Narcopolis By Jeet Thayil Penguin Press. 304 pages. $25.95
Reviewed by Vikram Johri
I watched Martin Scorsese's Goodfellas again recently and was reminded of the film while reading Narcopolis. In both the film and this book, gangsters are shown to have remarkably fulfilling inner lives, with their murderous actions (or drug peddling, in the case of Narcopolis) having little consequence on their participation in and enjoyment of family gatherings, luncheons, and weddings. I have always found this curious, but what do I know?
The action in Narcopolis takes place on Shuklaji Street in Mumbai, erstwhile Bombay. Shuklaji Street is an opium den where neighbors walk in asking for afeem to cure pains. The setting is Rashid's house, which witnesses the changing face of Bombay over 20 years, beginning in the 1970s. Rashid, the drug peddler, and Dimple, the eunuch who knows more secrets about pleasuring men than any woman would, people the book so consummately that they leap from the page.
There is also Salim, who sells watches for a pedophile in the morning and cocaine at night. And, oh yes, Rumi, the rapist goodfella, who hits a hooker so hard she loses consciousness, thereby enabling him to take her money and return home to a party. Every character in the book has a checkered history, and all of them seek refuge in the haze of drugs.
Author Jeet Thayil, a recovering addict himself, brings a certain hallucinatory quality to the writing. Things move fast, people and places step forth, and encounters are sudden and life-altering. The violence in the writing is disturbingly riveting. Consider this, a rape scene:
He slapped her lightly, and she moaned. She liked it.?… Then he hit her again. She grabbed his hand, and he punched her on the head … he screamed words he didn't know, and by now she was screaming, too, in fear, and so, to shut her up, he hit her in the mouth, drawing blood, and the sight of it pushed him over.?...
Bombay has been the muse for several generations of writers, from Salman Rushdie's epic Midnight's Children to Gregory David Roberts' Shantaram. The metropolis has always been the star attraction of the Indian literary scene, its cast of poets, pimps, prostitutes, drug addicts, and other lowlifes providing an interesting backdrop to the glossy business capital of India.
Thayil is particularly good describing the Bombay of the 1970s, a city very much part of old India, yet relishing the trappings of newfound wealth and status.
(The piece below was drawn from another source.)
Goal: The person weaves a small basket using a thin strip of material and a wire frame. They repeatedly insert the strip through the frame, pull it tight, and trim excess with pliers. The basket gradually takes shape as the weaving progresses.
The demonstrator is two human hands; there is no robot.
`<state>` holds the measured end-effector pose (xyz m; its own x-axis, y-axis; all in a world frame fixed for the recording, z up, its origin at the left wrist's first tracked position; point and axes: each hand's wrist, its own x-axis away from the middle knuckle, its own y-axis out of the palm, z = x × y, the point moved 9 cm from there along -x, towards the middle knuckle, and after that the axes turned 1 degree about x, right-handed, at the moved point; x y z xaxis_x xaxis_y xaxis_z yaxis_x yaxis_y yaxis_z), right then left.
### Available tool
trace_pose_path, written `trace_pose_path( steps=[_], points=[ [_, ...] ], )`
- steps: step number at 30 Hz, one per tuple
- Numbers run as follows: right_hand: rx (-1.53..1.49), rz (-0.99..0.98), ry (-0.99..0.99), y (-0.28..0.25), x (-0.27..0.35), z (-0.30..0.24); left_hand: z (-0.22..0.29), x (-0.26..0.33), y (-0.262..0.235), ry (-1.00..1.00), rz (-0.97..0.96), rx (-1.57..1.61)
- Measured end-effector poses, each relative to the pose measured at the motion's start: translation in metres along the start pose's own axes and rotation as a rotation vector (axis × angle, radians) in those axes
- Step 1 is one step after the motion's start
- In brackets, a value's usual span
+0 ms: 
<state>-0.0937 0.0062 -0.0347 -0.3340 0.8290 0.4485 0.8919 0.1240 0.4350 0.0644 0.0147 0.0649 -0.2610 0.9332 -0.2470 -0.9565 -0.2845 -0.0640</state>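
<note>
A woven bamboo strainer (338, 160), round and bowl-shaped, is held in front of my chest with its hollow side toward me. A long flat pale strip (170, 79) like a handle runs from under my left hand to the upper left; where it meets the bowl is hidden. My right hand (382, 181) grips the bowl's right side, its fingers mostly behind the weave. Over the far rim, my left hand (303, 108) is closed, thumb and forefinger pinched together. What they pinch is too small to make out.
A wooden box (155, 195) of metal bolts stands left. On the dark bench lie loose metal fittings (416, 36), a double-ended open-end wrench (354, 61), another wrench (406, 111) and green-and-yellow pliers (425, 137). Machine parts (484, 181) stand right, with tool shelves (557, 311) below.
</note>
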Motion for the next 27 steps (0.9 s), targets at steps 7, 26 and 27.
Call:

The hippie culture, captured remarkably in some Bollywood movies (Hare Rama Hare Krishna is one), revolves around the high-quality opium pipes that Rashid offers his customers. The book pays rich tributes to Bollywood superstars such as Amitabh Bachchan and to Bambaiyya slang, which is liberally sprinkled throughout.
For all that, the danger with a novel that fills its space with characters whose professions give their voice a raw energy is a tendency to sacrifice plot for tidbits that shine. Thayil, a well-regarded poet, commits this error, or should one say blunder, with this, his first outing as a novelist. There are many, many riveting voices, but they all drown in a narrative that lacks wholeness. If the idea was to mirror the drug-addled lives of the protagonists in the writing — as clearly seems the case — the effect turns out to be somewhat muted.
Thayil has a way with words, and his long sentences often sing. I especially loved the wordiness Thayil gives Dimple, the eunuch. Opinionated, headstrong, and articulate, Dimple is delightfully outer. Why might men prefer to bed eunuchs? "They like the dirtiness of it.?… It's all about money. They think eunuchs give better value than women. Eunuchs know what men want in a way other randis [prostitutes] don't, they know men like it dirty."
Narcopolis seems less a novel than jottings from a diary. Maybe books such as this ought to be called something else. They shed all trappings of plot and timeline, but leave you hankering after more, thanks to the dreamlike, poetic quality of the prose.